- _What to work on_
A stretch of the entries below is to be set down exactly, running from the line with "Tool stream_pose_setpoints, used" through the line with "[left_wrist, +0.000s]", both included, and no other line.

- _Given data_
______________________________
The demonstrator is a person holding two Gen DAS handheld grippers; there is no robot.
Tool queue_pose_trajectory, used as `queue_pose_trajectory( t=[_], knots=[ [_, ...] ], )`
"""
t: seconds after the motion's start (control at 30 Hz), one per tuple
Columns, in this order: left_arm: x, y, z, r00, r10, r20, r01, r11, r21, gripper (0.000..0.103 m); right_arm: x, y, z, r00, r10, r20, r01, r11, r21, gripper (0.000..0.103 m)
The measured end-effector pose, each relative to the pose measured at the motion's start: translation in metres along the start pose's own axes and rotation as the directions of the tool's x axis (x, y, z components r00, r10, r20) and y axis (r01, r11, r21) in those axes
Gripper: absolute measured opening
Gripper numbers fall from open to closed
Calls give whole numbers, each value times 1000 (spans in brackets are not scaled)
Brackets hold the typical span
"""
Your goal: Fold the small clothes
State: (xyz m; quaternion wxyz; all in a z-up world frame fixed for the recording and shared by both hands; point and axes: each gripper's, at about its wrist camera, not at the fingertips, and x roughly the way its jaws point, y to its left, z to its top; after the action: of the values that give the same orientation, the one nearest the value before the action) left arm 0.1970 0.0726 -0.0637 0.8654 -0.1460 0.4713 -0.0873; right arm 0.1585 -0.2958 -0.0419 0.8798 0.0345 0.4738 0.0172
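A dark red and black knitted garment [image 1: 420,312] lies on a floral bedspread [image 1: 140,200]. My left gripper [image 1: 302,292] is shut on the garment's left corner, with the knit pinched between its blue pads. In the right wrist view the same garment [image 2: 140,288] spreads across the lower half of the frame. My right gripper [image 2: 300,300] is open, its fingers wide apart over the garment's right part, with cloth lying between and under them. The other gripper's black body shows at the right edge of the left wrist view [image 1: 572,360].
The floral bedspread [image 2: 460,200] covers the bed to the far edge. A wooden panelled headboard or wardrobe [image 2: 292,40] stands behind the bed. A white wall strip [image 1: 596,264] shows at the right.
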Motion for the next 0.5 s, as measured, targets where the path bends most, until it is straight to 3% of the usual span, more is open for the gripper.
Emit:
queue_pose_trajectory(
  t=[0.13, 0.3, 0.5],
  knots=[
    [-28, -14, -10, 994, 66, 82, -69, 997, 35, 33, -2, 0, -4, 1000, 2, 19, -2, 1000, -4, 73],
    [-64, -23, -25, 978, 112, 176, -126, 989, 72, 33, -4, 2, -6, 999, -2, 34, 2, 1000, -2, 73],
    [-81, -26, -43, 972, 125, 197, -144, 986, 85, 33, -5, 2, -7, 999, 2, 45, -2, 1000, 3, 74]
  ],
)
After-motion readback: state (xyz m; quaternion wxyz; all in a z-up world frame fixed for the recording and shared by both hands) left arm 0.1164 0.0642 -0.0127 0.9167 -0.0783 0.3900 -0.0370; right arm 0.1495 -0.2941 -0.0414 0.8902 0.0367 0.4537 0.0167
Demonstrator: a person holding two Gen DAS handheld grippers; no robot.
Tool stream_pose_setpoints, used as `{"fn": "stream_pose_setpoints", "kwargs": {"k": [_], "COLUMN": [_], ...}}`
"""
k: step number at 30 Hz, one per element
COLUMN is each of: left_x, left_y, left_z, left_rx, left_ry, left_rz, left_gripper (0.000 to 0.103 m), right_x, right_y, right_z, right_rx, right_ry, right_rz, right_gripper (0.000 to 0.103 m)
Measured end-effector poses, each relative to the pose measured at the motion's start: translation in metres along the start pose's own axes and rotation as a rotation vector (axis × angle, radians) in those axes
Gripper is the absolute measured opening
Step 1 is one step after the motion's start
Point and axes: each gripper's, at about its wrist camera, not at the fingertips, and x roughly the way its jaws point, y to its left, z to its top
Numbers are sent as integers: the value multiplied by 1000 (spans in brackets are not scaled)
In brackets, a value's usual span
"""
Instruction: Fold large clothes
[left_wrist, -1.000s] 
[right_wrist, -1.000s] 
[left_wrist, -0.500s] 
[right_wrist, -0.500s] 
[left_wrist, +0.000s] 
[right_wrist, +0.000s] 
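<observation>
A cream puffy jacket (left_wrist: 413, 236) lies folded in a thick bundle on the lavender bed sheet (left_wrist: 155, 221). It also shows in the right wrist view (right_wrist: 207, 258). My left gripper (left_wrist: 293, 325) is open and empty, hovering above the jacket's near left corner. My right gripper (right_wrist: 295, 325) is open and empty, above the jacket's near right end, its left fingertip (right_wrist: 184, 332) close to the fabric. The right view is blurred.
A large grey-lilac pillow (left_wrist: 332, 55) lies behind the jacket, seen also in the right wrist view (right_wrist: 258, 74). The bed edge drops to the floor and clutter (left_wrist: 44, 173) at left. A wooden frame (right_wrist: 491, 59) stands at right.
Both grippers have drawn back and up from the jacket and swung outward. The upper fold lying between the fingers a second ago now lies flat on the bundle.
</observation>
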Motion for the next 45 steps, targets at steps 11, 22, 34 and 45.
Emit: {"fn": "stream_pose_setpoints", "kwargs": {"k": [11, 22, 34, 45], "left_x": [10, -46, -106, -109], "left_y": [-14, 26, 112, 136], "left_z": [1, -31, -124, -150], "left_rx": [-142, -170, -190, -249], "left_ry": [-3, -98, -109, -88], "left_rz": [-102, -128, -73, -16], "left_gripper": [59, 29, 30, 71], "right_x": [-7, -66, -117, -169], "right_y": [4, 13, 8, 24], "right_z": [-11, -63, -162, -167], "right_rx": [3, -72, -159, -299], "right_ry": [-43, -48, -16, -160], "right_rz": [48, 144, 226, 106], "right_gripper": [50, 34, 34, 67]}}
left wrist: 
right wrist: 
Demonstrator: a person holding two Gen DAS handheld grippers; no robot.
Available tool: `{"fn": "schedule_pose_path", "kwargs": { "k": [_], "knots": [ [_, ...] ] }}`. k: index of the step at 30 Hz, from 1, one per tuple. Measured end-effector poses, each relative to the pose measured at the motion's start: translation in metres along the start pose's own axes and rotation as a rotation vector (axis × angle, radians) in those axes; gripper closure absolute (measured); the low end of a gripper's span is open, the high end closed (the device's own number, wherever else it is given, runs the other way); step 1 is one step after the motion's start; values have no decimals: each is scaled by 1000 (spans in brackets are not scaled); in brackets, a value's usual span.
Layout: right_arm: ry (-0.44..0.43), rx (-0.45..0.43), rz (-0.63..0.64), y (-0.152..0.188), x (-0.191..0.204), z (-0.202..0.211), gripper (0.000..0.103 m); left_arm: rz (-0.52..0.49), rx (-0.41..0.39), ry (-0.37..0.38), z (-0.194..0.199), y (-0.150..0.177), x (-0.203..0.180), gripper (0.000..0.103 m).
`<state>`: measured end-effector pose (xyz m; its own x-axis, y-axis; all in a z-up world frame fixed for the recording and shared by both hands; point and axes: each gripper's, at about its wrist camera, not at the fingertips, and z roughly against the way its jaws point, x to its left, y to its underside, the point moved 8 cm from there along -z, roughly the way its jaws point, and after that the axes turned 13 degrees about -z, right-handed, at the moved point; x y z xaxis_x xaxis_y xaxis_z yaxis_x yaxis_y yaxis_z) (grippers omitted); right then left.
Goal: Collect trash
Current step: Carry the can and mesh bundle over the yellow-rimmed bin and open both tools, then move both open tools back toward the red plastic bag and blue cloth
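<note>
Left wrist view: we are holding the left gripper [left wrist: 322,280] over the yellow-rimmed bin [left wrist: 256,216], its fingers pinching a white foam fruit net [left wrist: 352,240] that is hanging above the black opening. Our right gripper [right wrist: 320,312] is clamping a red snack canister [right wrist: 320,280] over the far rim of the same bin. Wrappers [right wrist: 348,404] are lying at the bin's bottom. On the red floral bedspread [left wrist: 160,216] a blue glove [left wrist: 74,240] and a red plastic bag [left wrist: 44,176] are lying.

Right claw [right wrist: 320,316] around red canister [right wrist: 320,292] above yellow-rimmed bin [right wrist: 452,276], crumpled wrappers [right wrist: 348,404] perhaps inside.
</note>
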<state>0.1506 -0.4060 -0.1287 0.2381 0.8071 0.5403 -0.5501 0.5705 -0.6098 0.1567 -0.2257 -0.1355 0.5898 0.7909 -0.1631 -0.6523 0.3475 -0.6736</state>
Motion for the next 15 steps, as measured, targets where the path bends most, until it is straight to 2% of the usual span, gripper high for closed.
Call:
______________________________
- _Reply to the task_
Tool stream_pose_setpoints, used as `{"fn": "stream_pose_setpoints", "kwargs": {"k": [_], "COLUMN": [_], ...}}`
"""
k: step number at 30 Hz, one per element
COLUMN is each of: left_x, left_y, left_z, left_rx, left_ry, left_rz, left_gripper (0.000 to 0.103 m), right_x, right_y, right_z, right_rx, right_ry, right_rz, right_gripper (0.000 to 0.103 m)
Measured end-effector poses, each relative to the pose measured at the motion's start: translation in metres along the start pose's own axes and rotation as a rotation vector (axis × angle, radians) in those axes
Gripper is the absolute measured opening
Step 1 is one step after the motion's start
Point and axes: each gripper's, at about its wrist camera, not at the fingertips, and x roughly the way its jaws point, y to its left, z to its top
Numbers are sent as integers: the value multiplied by 1000 (spans in brackets are not scaled)
In brackets, a value's usual span
"""
Instruction: Fold large clothes
[left_wrist, -1.000s] 
[right_wrist, -1.000s] 
[left_wrist, -0.500s] 
[right_wrist, -0.500s] 
[left_wrist, +0.000s] 

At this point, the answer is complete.